Eureka Valley is located within Death Valley National Park and was added to the park when Death Valley became a national park in 1994. Death Valley NP is now the largest national park in the lower 48 states at over 3.3 million acres, 50% more than Yellowstone. Ninety One per cent of the park is designated wilderness and Eureka Valley is definitely wilderness. It is approximately 28 miles long and up to 10 miles wide. Eureka Valley could be its own national park. The valley is known for its soaring sand dunes, the colorful Last Chance Range and views to the snow-capped White Mountains that reach some 14,000 feet into the air.

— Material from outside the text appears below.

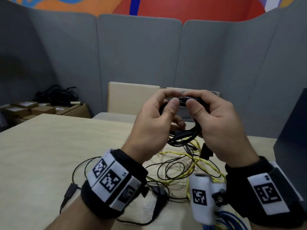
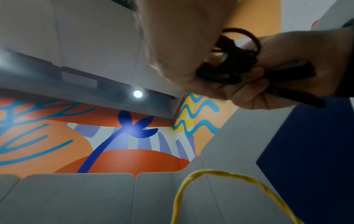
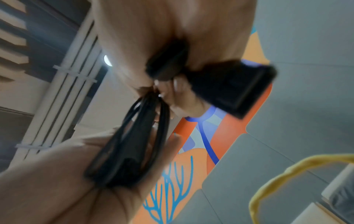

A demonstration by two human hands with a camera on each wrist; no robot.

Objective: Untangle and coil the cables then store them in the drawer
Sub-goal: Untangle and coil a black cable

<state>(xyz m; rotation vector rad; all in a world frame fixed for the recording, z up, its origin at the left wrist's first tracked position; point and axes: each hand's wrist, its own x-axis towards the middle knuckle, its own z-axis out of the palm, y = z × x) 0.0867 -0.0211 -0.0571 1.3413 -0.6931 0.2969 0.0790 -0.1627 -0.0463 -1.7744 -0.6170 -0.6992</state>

Clouds pass over Eureka Valley at Death Valley National Park, California
Eureka Valley, upper left on map, is a 2 hour drive from the center of Death Valley NP, mostly on dirt and gravel roads.

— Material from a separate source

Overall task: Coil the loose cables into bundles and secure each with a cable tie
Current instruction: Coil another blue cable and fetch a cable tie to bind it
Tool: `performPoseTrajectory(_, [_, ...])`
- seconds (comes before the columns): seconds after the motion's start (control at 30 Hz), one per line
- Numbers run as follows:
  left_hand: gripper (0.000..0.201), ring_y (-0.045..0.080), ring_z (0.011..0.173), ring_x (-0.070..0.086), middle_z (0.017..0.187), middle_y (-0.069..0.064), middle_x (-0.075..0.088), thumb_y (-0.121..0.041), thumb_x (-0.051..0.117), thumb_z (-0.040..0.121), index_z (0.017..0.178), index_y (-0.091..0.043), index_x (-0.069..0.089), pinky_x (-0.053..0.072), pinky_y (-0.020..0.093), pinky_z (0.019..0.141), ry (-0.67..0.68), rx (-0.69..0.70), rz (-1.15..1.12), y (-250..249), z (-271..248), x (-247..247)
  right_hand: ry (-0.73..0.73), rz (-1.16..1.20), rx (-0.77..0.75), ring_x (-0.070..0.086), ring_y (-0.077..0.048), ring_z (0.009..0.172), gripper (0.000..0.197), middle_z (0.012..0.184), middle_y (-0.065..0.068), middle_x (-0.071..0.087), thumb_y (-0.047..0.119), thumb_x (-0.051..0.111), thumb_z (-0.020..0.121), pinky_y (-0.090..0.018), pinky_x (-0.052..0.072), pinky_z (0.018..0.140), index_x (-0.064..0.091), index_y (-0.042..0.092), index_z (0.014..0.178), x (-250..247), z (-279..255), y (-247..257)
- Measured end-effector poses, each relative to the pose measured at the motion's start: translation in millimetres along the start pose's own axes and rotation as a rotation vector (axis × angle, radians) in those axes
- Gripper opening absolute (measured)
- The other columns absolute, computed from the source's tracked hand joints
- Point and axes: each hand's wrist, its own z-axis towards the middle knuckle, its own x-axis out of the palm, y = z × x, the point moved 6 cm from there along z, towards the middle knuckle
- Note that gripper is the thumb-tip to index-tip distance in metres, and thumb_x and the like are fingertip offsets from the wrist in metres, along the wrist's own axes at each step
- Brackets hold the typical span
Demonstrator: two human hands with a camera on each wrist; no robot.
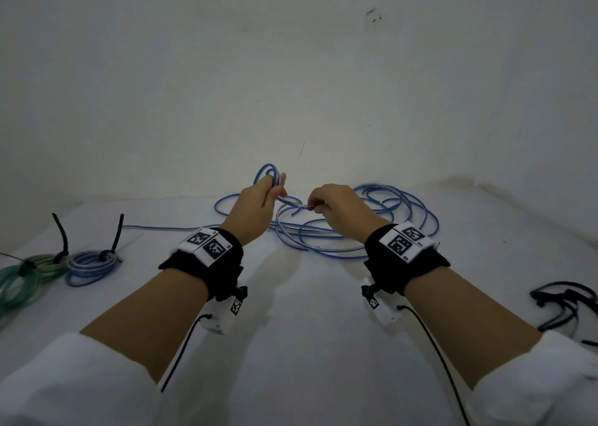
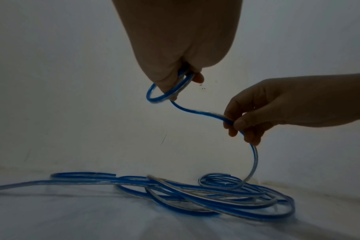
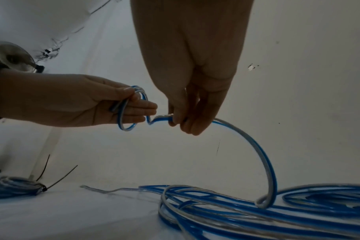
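Note:
A long blue-and-clear cable (image 1: 401, 213) lies in loose loops on the white table (image 1: 307, 344) by the wall. My left hand (image 1: 259, 199) is raised above it and holds a small coil (image 2: 166, 95) of that cable between thumb and fingers. My right hand (image 1: 336, 210), just to the right, pinches the strand (image 3: 263, 152) that runs from the coil down to the loose pile (image 2: 206, 194). In the right wrist view the coil (image 3: 131, 112) rests across the left hand's fingers (image 3: 140, 107).
At the far left lie a tied blue bundle (image 1: 92, 265) and a tied green bundle (image 1: 27, 280), each with a black cable tie (image 1: 61, 236) sticking up. Loose black cable ties (image 1: 563, 306) lie at the right edge. The wall stands close behind the cable.

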Motion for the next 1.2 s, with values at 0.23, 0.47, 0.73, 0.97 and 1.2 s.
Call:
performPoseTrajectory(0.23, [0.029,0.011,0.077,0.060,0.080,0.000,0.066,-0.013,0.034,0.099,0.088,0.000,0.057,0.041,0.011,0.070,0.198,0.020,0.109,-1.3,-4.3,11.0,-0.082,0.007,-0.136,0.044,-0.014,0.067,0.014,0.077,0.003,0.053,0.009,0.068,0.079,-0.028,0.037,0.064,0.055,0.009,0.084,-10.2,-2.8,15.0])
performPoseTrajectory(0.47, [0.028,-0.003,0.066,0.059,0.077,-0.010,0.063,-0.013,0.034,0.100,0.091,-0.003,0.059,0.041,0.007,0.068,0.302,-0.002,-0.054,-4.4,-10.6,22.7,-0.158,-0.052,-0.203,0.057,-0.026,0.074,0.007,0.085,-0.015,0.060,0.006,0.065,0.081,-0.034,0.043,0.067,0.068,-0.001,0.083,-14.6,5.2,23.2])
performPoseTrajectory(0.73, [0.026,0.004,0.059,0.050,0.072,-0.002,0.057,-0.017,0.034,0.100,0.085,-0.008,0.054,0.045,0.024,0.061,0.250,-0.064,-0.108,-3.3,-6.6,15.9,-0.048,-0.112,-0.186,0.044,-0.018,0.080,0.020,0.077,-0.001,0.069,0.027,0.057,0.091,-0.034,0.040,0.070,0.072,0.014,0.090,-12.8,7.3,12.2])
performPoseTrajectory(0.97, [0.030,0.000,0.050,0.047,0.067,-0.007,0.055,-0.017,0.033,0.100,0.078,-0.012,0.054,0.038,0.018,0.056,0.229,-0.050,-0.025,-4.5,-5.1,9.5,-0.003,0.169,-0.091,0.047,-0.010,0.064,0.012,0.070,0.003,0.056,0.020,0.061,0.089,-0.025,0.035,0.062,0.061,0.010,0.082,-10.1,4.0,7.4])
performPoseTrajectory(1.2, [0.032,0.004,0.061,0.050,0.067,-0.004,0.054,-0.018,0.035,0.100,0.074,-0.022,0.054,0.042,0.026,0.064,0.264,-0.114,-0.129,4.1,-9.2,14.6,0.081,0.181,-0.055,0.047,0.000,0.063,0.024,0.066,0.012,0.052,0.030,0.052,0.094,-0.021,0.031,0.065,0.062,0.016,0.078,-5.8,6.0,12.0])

Colorful strata are the predominate feature of the aptly named Last Chance Range.
The snow-covered White Mountains as seen from Eureka Valley.
Lazy clouds pass over Eureka Valley.
A full moon lights up the landscape over Eureka Dunes.
High winds kick up sand at Eureka Valley and eventually settles at the south end where the dunes reside.
The dunes rise up to 700 feet, amongst the tallest in North America.
The dunes look rather insignificant in the grand scheme of things.
Sunset over the valley.
It’s amazing that anything grows or survives here.
Small mammals survive here by burrowing into the sand for relief. These nests are home to the kangaroo rat.
Rain makes an occasional appearance at Death Valley, but only a few inches annually.